Love My Place home page

‘Placemaking’ is gaining popularity as a term for the practice of engaging people to create places they love, that reflect their identity, vision, needs and desires. It is fundamentally about creating good places with collaboration as a core tenet of that process. To be successful placemaking must centre on community-based participation, involving a broad range of stakeholders and engaging and empowering the community to participate.

The concept of placemaking is central to our mission at Harvest Digital Planning, which aims to empower citizens to actively shape their cities and communities. By introducing digital technology into placemaking as a means to engage and empower, it sits comfortably at the intersection of people, place and technology, where we love to work.

The City of Port Phillip in Melbourne (Australia) is one city that is embracing digital methods in their placemaking activities. Port Phillip is a municipality rich in history and culture, with a highly engaged population that cares deeply about the area’s past and its future. Any vision for change and development in the City must include its citizens in the conversation to obtain buy-in and to ensure a future that takes into account local values, priorities and concerns.

Taking on board the oft-recited placemaking motto that ‘people are the solution, not the problem’, the City has established a place-focused digital initiative called Love My Place. This site outlines the City’s approach to placemaking, gives an overview of key placemaking activities and events, and contains two place-focused sub-sites for key local areas: Fitzroy Street and South Melbourne (and a soon to be Waterfront Place). Each of these sites represent iconic locations with rich histories that engender a great deal of meaning with locals.

Fitzroy st and South Melbourne home pages

Within each place site, a general structure includes the following key components:

  • an outline of the overarching place vision, to be refined through the placemaking process
  • presentation of local histories and crowd-sourced ‘street stories’ that let people learn about the past and express their personal connection to place
  • news updates to keep people in the loop with changes and improvements to the area
  • promotion of physical events that activate the place and encourage them to meet and interact with each other and City officials
  • a range of tools to collect data on people’s ideas,’ priorities, needs and attitudes.
South Melbourne news page

What makes these sites unique is the commitment to a placemaking process that is agile in nature and maintains a virtuous circle of feedback and intervention.
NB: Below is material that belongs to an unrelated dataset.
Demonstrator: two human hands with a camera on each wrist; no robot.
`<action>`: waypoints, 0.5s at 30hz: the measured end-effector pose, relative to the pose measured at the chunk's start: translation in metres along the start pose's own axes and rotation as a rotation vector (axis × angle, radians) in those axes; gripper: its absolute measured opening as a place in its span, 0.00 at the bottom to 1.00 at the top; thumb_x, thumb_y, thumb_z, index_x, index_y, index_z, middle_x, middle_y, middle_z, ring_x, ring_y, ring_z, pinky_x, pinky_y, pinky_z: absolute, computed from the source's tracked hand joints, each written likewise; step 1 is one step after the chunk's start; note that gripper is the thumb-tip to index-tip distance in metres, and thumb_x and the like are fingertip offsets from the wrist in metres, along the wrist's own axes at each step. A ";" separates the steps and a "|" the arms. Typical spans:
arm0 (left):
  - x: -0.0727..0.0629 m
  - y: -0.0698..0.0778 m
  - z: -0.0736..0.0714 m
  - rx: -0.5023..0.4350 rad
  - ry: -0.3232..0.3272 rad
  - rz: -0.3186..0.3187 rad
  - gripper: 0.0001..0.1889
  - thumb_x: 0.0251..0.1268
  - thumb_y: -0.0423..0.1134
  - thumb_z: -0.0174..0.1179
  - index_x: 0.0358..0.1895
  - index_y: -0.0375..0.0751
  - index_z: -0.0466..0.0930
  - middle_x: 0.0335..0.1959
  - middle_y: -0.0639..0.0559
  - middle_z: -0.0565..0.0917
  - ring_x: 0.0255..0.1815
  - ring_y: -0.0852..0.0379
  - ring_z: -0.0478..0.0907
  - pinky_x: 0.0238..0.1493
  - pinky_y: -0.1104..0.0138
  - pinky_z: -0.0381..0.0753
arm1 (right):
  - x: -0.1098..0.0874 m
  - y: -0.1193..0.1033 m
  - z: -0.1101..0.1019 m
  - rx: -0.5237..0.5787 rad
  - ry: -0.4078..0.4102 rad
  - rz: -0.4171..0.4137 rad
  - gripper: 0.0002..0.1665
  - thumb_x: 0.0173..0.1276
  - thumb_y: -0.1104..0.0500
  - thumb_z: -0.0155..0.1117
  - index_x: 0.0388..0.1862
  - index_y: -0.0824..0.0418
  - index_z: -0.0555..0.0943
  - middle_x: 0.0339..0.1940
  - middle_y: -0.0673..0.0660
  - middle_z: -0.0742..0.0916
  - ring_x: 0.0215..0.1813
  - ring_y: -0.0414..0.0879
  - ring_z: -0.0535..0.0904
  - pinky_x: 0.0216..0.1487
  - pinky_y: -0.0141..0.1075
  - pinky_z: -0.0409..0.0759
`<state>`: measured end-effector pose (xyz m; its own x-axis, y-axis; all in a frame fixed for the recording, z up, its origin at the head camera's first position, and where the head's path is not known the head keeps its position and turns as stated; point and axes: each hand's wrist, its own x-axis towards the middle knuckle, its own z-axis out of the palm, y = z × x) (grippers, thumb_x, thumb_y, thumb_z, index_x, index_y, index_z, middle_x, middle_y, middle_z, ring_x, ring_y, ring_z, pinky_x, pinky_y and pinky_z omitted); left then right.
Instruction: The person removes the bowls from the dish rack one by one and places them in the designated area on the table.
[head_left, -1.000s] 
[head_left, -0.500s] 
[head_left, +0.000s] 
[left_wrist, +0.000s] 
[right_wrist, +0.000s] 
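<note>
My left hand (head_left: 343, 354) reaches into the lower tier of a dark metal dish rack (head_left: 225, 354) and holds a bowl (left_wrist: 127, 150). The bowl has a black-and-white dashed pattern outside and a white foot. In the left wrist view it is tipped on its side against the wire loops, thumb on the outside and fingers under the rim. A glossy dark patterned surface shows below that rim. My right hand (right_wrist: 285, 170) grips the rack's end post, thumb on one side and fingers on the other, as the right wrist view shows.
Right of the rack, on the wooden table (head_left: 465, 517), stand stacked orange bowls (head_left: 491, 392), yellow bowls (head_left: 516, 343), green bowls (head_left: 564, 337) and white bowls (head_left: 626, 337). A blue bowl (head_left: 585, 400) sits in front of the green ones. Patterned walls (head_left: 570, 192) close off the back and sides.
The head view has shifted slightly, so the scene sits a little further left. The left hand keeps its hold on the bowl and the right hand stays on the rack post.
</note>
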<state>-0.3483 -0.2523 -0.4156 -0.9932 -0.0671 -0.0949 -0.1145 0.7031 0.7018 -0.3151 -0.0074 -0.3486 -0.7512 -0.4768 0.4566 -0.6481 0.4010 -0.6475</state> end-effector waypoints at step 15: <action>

Ideas are collected and reviewed, a physical intervention is implemented, the intervention is evaluated, and the process starts again.

The first round of feedback from citizens used by the City was an ideation process that crowd-sourced ideas on ways to improve each area from its citizens. These ideas were reviewed and categorised in a transparent way with ideas being classified as ‘In progress’, ‘A good chance’, ‘Needs more work’, and ‘Not yet possible’. Subsequent interventions will likely flow from this ideation process.

Love My Place Gather screenshot

In addition, a fresh and elegant design theme adds visual interest to the sites, breaking free from a generally ‘dry’ corporate government brand to motivate and inspire participation. The designs are locally appropriate and seek to establish an emotional connection with the end user.

From a technology perspective, the websites are built on our digital engagement software The HiVE, and take advantage of the platform’s multi-domain capabilities to provide unique web addresses and design experiences on the front-end. However, the sites share a common back-end, with the City’s broader digital engagement site Have your Say.

This ensures that all data collected through the placemaking activities are stored within the City’s single repository for citizen feedback, despite the end user not even knowing that the two sites are related.

The Love my Place initiative is still in its early days, but is already yielding results for the City. It provides an interesting case studies for cities looking to expand their placemaking activities and widen the scope for public involvement in the place making process using digital tools and techniques.